_EXERCISE REQUIREMENTS_
Restate the records in their entirety, word for word.
======== INPUT MATERIAL
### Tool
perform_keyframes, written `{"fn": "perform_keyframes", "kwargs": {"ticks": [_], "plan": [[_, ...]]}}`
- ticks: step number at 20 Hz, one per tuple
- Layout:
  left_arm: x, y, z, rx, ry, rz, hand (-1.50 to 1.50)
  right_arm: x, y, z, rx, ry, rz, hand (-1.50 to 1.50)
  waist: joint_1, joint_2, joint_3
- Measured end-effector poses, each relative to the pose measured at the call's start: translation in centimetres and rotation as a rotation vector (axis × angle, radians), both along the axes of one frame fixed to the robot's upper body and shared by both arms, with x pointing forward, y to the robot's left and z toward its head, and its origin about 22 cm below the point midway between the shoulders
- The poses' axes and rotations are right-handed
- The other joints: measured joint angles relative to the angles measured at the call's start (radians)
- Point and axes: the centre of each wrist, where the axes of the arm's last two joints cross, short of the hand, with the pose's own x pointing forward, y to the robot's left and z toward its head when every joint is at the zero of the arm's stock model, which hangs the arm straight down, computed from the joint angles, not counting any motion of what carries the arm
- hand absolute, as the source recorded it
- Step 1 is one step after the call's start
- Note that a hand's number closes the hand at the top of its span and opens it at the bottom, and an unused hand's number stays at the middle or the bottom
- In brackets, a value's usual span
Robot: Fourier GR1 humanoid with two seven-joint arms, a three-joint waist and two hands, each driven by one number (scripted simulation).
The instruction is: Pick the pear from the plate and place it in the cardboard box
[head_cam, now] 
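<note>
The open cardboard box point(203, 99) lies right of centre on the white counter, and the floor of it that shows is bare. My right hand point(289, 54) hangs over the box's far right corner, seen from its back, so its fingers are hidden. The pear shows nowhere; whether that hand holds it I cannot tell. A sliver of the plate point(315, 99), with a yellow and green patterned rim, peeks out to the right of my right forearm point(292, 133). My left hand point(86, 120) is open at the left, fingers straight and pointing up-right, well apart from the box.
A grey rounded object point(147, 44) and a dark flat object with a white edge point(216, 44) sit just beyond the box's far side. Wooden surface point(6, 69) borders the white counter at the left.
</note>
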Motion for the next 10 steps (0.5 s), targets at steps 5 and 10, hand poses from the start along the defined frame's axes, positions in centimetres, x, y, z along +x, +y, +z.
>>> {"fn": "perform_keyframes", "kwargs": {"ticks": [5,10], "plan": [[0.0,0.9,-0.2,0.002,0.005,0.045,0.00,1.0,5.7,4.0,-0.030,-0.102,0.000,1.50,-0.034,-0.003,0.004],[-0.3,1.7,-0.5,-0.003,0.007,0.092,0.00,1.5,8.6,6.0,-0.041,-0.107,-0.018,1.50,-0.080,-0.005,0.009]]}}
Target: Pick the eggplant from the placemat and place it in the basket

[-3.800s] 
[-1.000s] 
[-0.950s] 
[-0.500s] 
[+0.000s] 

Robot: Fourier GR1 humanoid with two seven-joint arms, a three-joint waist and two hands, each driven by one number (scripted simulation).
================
_EXERCISE OUTPUT_
### Tool
perform_keyframes, written `{"fn": "perform_keyframes", "kwargs": {"ticks": [_], "plan": [[_, ...]]}}`
- ticks: step number at 20 Hz, one per tuple
- Layout:
  left_arm: x, y, z, rx, ry, rz, hand (-1.50 to 1.50)
  right_arm: x, y, z, rx, ry, rz, hand (-1.50 to 1.50)
  waist: joint_1, joint_2, joint_3
- Measured end-effector poses, each relative to the pose measured at the call's start: translation in centimetres and rotation as a rotation vector (axis × angle, radians), both along the axes of one frame fixed to the robot's upper body and shared by both arms, with x pointing forward, y to the robot's left and z toward its head, and its origin about 22 cm below the point midway between the shoulders
- The poses' axes and rotations are right-handed
- The other joints: measured joint angles relative to the angles measured at the call's start (radians)
- Point and axes: the centre of each wrist, where the axes of the arm's last two joints cross, short of the hand, with the pose's own x pointing forward, y to the robot's left and z toward its head when every joint is at the zero of the arm's stock model, which hangs the arm straight down, computed from the joint angles, not counting any motion of what carries the arm
- hand absolute, as the source recorded it
- Step 1 is one step after the call's start
- Note that a hand's number closes the hand at the top of its span and opens it at the bottom, and an unused hand's number stays at the middle or the bottom
- In brackets, a value's usual span
Robot: Fourier GR1 humanoid with two seven-joint arms, a three-joint waist and two hands, each driven by one number (scripted simulation).
The instruction is: Pick the pear from the plate and place it in the cardboard box
[head_cam, now] 
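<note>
The open cardboard box point(203, 99) lies right of centre on the white counter, and the floor of it that shows is bare. My right hand point(289, 54) hangs over the box's far right corner, seen from its back, so its fingers are hidden. The pear shows nowhere; whether that hand holds it I cannot tell. A sliver of the plate point(315, 99), with a yellow and green patterned rim, peeks out to the right of my right forearm point(292, 133). My left hand point(86, 120) is open at the left, fingers straight and pointing up-right, well apart from the box.
A grey rounded object point(147, 44) and a dark flat object with a white edge point(216, 44) sit just beyond the box's far side. Wooden surface point(6, 69) borders the white counter at the left.
</note>
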Motion for the next 10 steps (0.5 s), targets at steps 5 and 10, hand poses from the start along the defined frame's axes, positions in centimetres, x, y, z along +x, +y, +z.
>>> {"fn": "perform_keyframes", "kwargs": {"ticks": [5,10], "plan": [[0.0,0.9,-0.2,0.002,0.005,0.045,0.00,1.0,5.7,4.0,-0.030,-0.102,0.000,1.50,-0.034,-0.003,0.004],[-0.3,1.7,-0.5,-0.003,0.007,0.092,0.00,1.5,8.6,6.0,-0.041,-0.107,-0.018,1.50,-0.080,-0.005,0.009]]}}
Target: Pick the eggplant from the placemat and place it in the basket

[-3.800s] 
[-1.000s] 
[-0.950s] 
[-0.500s] 
[+0.000s] 

Robot: Fourier GR1 humanoid with two seven-joint arms, a three-joint waist and two hands, each driven by one number (scripted simulation).

No more output will be added to the exercise.